Just adjacent to the door of my workspace, up in the deanery, there is an eastern icon of the baptism of Christ. Like all eastern icons it is in two dimensions, not attempting to force on the viewer too many restrictions of place, space or time, leaving wriggle room for interpretation. Jesus is as close to naked as could be decently portrayed, a loin cloth judiciously draped where it needed to be, but otherwise taking Jesus into what for a Jewish person were and are the dangerous places of over-exposure. The other time Jesus is dexterously protected from nakedness by artists is at his crucifixion: as a criminal under Roman law it is in fact highly likely there was nowhere to hide, no loincloth by which to protect the victim from the utter shame not merely of nakedness but of the ultimate degradation of bodily functions collapsing in an inescapable horror. The orthodox artists allow us space to imagine but also to flee from the abject terror of the exposure of Jesus.
There is a tradition, Protestant and Catholic alike, of dwelling almost voyeuristically on the horrors of that Jerusalem exposure, towards which the baptism of Jesus glimpses. That tradition dwells on our culpability for as it were placing Jesus there on the cross, and while that is true in all theological senses, it is probably not that helpful to go there.
Hymns of the " 'twas my sins that crucified my Lord" ilk convey something important about human beings’ propensity for sin – though we hardly need reminding of that if we watch television news each night – but such hymns probably underestimate, under-tell as it were, the greater story that God’s nature is a volition, an impetus to love that will always enter the waters of human degradation and shame (when eventually we let it). God’s love always transforms our ashes into beauty, our mourning into the oils of joy, our spirit of heaviness into a garment of praise, and our Good Friday into Easter (though if you recall the song I am alluding to there you might recall that this is primarily to serve not our edification and enrichment but God’s glorification: not a bad shift in focus, even in the 21st century, and a major difference between Christianity and self-improvement psychologies).
Today then we celebrate the ancient and complex yet simple rite of baptism. We remember the strange event of the immersion into waters one who the Christians came to know as clean. We might ask, as I suggest Matthew, Mark, Luke and John ask in different ways, why the sinless one enters the waters of cleansing from sin. In much ancient iconography Jesus is displayed as emerging from waters in which symbols of human grot lie beneath the surface: modern iconography sometimes depicts Jesus emerging from a harbour floor of human grot, leaving behind wheels and tyres and car bodies and syringes and condoms and batteries and the flotsam and jetsam of humans’ disregard for the sanctity of earth and of life.

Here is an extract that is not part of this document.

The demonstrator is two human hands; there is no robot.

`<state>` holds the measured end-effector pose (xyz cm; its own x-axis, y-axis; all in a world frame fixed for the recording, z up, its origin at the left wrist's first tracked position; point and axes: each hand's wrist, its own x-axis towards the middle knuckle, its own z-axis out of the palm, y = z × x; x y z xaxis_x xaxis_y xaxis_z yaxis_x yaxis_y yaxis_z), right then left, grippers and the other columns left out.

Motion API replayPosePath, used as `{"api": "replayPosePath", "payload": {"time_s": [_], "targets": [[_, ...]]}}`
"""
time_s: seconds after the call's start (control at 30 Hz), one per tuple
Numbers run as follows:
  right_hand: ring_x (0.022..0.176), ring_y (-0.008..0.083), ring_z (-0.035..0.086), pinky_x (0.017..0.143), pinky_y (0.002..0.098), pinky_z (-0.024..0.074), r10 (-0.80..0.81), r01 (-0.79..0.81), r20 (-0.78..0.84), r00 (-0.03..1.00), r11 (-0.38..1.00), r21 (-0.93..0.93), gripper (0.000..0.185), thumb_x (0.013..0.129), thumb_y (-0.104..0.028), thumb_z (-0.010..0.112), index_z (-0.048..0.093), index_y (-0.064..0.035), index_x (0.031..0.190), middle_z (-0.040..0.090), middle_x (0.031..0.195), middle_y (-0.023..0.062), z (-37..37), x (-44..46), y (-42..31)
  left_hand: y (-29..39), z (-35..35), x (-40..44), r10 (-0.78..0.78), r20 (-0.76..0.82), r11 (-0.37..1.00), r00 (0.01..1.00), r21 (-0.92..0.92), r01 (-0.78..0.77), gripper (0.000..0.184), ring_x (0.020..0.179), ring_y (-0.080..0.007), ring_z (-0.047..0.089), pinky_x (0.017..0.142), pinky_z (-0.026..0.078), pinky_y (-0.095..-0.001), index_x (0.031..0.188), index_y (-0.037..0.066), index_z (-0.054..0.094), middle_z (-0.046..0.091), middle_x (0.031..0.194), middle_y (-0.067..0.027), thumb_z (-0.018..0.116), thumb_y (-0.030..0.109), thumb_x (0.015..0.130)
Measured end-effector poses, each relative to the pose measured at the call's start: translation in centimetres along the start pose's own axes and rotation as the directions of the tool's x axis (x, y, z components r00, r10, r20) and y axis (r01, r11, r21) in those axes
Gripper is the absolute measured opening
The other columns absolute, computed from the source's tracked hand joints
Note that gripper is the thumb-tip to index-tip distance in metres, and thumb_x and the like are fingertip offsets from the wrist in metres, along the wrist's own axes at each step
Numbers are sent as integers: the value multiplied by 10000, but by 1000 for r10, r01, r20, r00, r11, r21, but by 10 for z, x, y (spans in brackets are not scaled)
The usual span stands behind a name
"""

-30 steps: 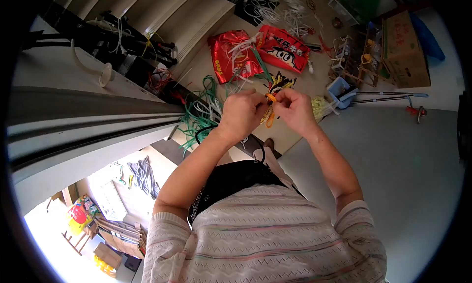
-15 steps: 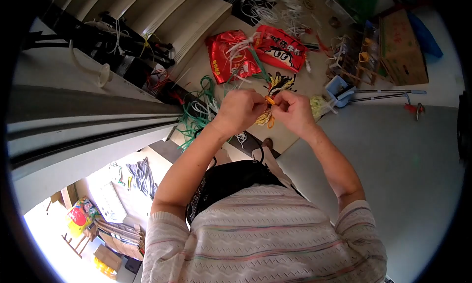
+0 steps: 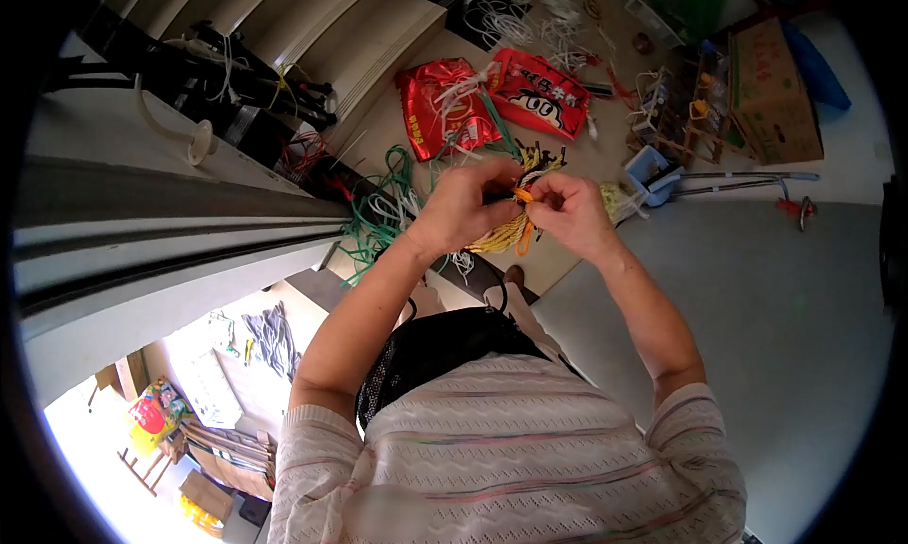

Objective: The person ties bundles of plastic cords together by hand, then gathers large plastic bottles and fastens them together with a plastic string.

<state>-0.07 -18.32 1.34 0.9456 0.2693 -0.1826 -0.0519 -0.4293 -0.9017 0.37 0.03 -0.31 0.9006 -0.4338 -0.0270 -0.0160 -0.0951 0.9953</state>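
Two hands at a thick, dark-tipped bundle of yellow braided cords (image 3: 498, 238) with a thin orange cord (image 3: 526, 241) at its middle.
The bundle is in the air before the torso; the left hand (image 3: 463, 206) appears to grasp it, while the right hand (image 3: 579, 218) pinches the orange cord. A slackened left grip or uneven pull could let the binding slip and strands splay.

Left arm (image 3: 355, 319): reaching forward, its forearm slanting inward
Right arm (image 3: 653, 326): bending at the elbow, also slanting inward
Wrists (image 3: 427, 249): bringing both hands close together in front of the body
Left hand (image 3: 463, 206): gripping, the forefinger arching above the thumb
Right hand (image 3: 573, 213): pinching between thumb and forefinger, the other fingers curling
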Motion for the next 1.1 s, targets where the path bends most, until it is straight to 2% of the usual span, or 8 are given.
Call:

While it may not be totally helpful to dwell on our role in the execution of God on a Cross (though it should never be forgotten that we will always crucify goodness and justice and even love) it may be useful to remember that we are all the litterers of the harbour floors and the river beds of existence, that we all participate in the web that Christianity calls sin, and that it is in the midst of that morass that Jesus encounters and transforms our existence – when eventually we let him. The rite of baptism – whether that of Jesus or of every subsequent person who has been baptised into Jesus – re-enacts the journey from grot to beauty, the journey that dwells at the very heart of Christianity. It is to that journey that we are re-called this day.